- [Exercise brief]
Every line of the listing belongs in your answer exactly as written; the images do not.

Segment Open

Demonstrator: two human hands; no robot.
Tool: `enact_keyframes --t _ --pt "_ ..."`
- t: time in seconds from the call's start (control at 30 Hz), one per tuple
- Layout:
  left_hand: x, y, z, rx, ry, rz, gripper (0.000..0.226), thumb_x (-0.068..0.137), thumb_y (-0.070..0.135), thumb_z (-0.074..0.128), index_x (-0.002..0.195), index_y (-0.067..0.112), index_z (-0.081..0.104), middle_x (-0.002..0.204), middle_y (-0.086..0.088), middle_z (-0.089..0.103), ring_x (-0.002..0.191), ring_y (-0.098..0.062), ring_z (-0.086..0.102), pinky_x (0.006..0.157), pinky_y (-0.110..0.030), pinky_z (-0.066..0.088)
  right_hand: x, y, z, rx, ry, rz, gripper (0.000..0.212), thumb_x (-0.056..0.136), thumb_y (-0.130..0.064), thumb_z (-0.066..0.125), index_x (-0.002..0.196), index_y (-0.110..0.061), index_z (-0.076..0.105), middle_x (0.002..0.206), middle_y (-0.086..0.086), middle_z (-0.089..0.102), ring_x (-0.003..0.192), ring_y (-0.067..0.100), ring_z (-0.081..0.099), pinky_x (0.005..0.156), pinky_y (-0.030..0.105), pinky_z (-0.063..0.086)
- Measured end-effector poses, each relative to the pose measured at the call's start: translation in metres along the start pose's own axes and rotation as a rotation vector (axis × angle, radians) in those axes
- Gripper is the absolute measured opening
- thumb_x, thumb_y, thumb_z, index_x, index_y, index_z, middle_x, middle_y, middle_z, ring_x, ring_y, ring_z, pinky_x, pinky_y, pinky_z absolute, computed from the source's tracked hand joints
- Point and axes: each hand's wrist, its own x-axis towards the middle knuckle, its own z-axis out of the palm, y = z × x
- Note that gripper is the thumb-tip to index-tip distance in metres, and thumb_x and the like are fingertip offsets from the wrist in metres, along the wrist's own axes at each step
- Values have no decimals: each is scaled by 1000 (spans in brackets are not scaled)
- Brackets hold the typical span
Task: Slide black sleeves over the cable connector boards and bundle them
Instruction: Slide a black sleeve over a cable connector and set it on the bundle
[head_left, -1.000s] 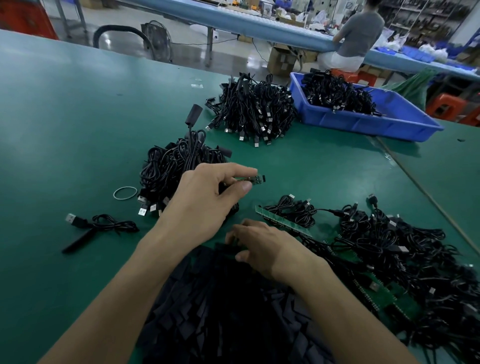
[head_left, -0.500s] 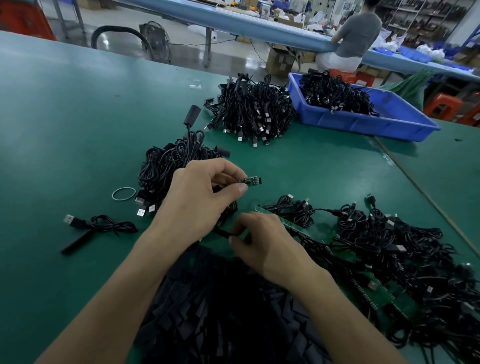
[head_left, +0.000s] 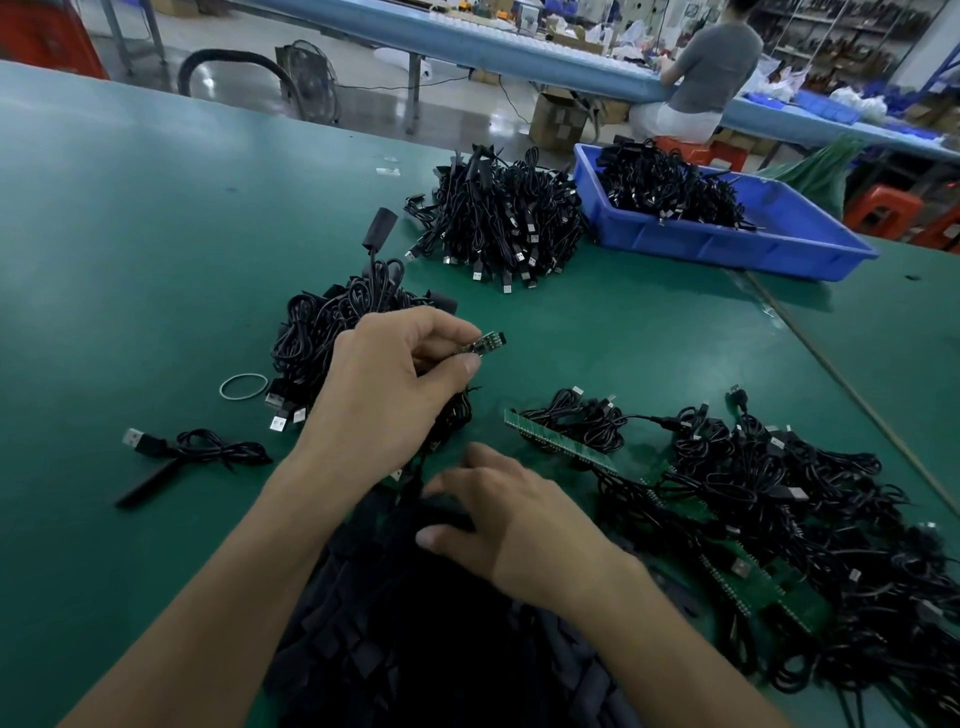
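Observation:
My left hand (head_left: 395, 384) pinches a small green connector board (head_left: 483, 343) between thumb and forefinger, its cable trailing down under the palm. Below it, my right hand (head_left: 509, 514) reaches into the heap of black sleeves (head_left: 415, 623) at the near edge and its fingers pinch one sleeve (head_left: 447, 512). A pile of sleeved cables (head_left: 337, 332) lies behind my left hand. To the right spreads a tangle of unsleeved cables with green boards (head_left: 753, 499).
A rubber band (head_left: 243, 387) and a single sleeved cable (head_left: 192, 452) lie to the left on the green table (head_left: 130, 234). A bundled cable heap (head_left: 504, 218) and a blue bin (head_left: 727, 244) of cables stand farther back. A person sits at a distant bench.
My right hand has drawn back from beside the left hand toward the sleeve heap and taken hold of a sleeve. The left hand keeps the board almost still.

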Motion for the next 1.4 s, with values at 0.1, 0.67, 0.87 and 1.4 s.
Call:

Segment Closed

- [Your response]
Demonstrator: two human hands; no robot.
Tool: `enact_keyframes --t _ --pt "_ ..."`
- t: time in seconds from the call's start (control at 30 Hz), one per tuple
- Layout:
  left_hand: x, y, z, rx, ry, rz, gripper (0.000..0.226), thumb_x (-0.068..0.137), thumb_y (-0.070..0.135), thumb_z (-0.074..0.128), index_x (-0.002..0.195), index_y (-0.067..0.112), index_z (-0.081..0.104), middle_x (-0.002..0.204), middle_y (-0.086..0.088), middle_z (-0.089..0.103), ring_x (-0.002..0.191), ring_y (-0.098..0.062), ring_z (-0.086..0.102), pinky_x (0.006..0.157), pinky_y (-0.110..0.030), pinky_z (-0.066..0.088)
  right_hand: x, y, z, rx, ry, rz, gripper (0.000..0.212), thumb_x (-0.056..0.136), thumb_y (-0.130..0.064), thumb_z (-0.066..0.125), index_x (-0.002..0.196), index_y (-0.110..0.061), index_z (-0.076..0.105), middle_x (0.002..0.206), middle_y (-0.086..0.086), middle_z (-0.089..0.102), ring_x (-0.003..0.192), ring_y (-0.067..0.100), ring_z (-0.081..0.099), pinky_x (0.005..0.156), pinky_y (-0.030..0.105), pinky_z (-0.063..0.086)
- Measured end-effector poses, each relative to the pose measured at the call's start: translation in metres along the start pose's own axes and rotation as a rotation vector (axis × angle, radians) in those axes
- Gripper is the absolute measured opening
- thumb_x, thumb_y, thumb_z, index_x, index_y, index_z, middle_x, middle_y, middle_z, ring_x, ring_y, ring_z, pinky_x, pinky_y, pinky_z absolute, computed from the source's tracked hand joints
- Point and axes: each hand's wrist, its own x-axis towards the middle knuckle, its own z-axis out of the palm, y = z × x
- Note that gripper is the thumb-tip to index-tip distance in metres, and thumb_x and the like are fingertip offsets from the wrist in metres, along the wrist's own axes at each step
- Values have no decimals: each is scaled by 1000 (spans in brackets are not scaled)
- Brackets hold the typical span
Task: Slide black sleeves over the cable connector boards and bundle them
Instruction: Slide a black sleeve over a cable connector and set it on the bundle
[head_left, -1.000s] 
[head_left, -0.500s] 
[head_left, +0.000s] 
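Observation:
My left hand (head_left: 395, 384) pinches a small green connector board (head_left: 483, 343) between thumb and forefinger, its cable trailing down under the palm. Below it, my right hand (head_left: 509, 514) reaches into the heap of black sleeves (head_left: 415, 623) at the near edge and its fingers pinch one sleeve (head_left: 447, 512). A pile of sleeved cables (head_left: 337, 332) lies behind my left hand. To the right spreads a tangle of unsleeved cables with green boards (head_left: 753, 499).
A rubber band (head_left: 243, 387) and a single sleeved cable (head_left: 192, 452) lie to the left on the green table (head_left: 130, 234). A bundled cable heap (head_left: 504, 218) and a blue bin (head_left: 727, 244) of cables stand farther back. A person sits at a distant bench.
My right hand has drawn back from beside the left hand toward the sleeve heap and taken hold of a sleeve. The left hand keeps the board almost still.
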
Motion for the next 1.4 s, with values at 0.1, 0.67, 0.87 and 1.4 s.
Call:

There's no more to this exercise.